HOW TO COMPLETE THIS TASK:
Go through the listing below and retype exactly the lines starting at the one with "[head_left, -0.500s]" and ending at the one with "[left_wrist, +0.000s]", skipping pictures.

EXTRACTED INFORMATION:
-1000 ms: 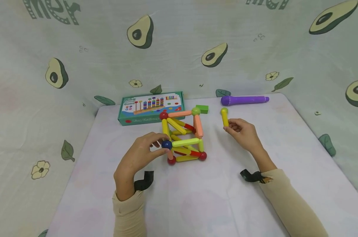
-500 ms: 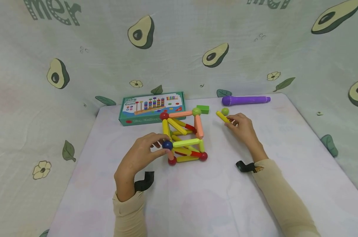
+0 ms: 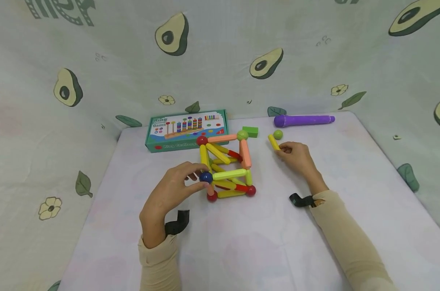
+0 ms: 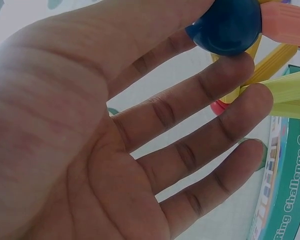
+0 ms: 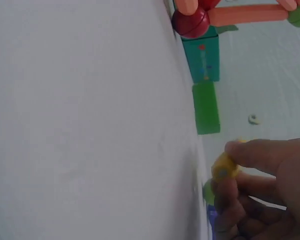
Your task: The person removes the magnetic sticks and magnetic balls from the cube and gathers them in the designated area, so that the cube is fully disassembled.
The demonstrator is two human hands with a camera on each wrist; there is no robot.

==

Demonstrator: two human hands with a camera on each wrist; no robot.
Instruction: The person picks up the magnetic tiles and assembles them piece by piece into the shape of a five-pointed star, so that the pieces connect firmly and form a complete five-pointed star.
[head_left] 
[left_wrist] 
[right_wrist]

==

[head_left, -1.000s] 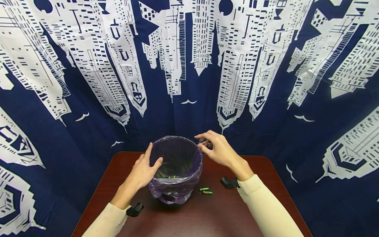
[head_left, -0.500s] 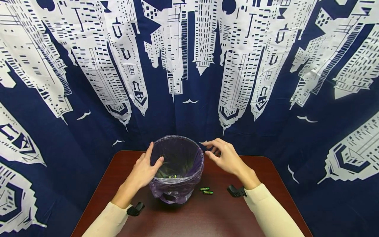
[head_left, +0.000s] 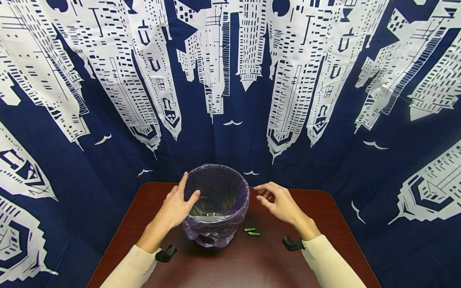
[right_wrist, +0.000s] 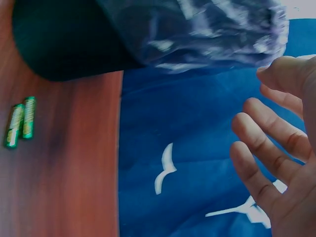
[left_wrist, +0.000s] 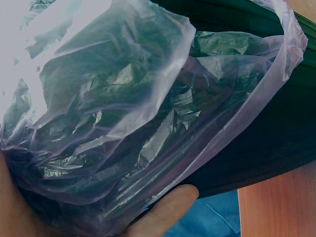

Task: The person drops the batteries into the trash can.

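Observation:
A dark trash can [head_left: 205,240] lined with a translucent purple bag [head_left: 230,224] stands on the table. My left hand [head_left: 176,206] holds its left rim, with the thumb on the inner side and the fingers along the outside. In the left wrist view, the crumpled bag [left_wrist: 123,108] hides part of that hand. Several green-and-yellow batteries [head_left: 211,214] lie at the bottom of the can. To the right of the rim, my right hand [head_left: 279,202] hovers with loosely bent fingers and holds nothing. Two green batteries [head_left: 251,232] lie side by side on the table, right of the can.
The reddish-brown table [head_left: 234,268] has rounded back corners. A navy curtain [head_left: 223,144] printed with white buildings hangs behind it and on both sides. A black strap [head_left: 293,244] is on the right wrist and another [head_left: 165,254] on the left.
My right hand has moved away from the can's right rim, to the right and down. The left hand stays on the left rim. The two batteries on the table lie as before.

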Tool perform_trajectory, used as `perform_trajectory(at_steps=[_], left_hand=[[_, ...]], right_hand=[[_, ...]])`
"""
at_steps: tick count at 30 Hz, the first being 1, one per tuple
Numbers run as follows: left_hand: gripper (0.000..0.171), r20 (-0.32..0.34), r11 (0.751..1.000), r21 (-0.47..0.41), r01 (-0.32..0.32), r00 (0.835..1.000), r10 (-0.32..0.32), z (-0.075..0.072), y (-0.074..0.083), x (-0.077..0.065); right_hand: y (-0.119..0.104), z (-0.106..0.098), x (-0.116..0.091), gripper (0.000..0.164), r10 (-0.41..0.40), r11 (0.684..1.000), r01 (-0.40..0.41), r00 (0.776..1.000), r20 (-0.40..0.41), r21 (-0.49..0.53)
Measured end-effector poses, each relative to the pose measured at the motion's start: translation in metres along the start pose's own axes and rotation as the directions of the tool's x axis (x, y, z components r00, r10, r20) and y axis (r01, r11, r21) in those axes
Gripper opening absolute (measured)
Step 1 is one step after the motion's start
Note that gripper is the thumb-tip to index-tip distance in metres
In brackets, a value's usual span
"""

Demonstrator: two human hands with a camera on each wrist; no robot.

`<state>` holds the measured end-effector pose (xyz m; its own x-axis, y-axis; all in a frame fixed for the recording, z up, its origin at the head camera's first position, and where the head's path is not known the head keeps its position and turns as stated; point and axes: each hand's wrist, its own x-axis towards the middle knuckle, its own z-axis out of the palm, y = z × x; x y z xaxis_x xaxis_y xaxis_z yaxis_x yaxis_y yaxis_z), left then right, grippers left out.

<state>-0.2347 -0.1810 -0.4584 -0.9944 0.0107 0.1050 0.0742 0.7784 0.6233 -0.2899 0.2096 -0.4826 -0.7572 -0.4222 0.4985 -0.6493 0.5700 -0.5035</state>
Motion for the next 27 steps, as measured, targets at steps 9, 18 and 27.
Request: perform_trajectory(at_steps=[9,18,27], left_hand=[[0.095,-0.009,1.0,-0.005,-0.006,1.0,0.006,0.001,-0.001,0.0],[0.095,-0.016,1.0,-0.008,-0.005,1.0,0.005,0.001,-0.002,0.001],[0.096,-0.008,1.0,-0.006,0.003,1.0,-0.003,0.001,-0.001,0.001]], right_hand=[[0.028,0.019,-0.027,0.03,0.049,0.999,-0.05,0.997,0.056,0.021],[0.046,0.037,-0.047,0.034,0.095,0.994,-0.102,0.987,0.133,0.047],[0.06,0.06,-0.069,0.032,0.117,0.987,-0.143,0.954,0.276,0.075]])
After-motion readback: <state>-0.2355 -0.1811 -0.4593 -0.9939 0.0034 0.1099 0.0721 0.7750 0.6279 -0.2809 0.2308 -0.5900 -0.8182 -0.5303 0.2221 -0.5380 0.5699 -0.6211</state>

RESULT OF THE EXERCISE:
[head_left, -0.500s] 
[head_left, +0.000s] 
[right_wrist, +0.000s] 
[left_wrist, +0.000s] 

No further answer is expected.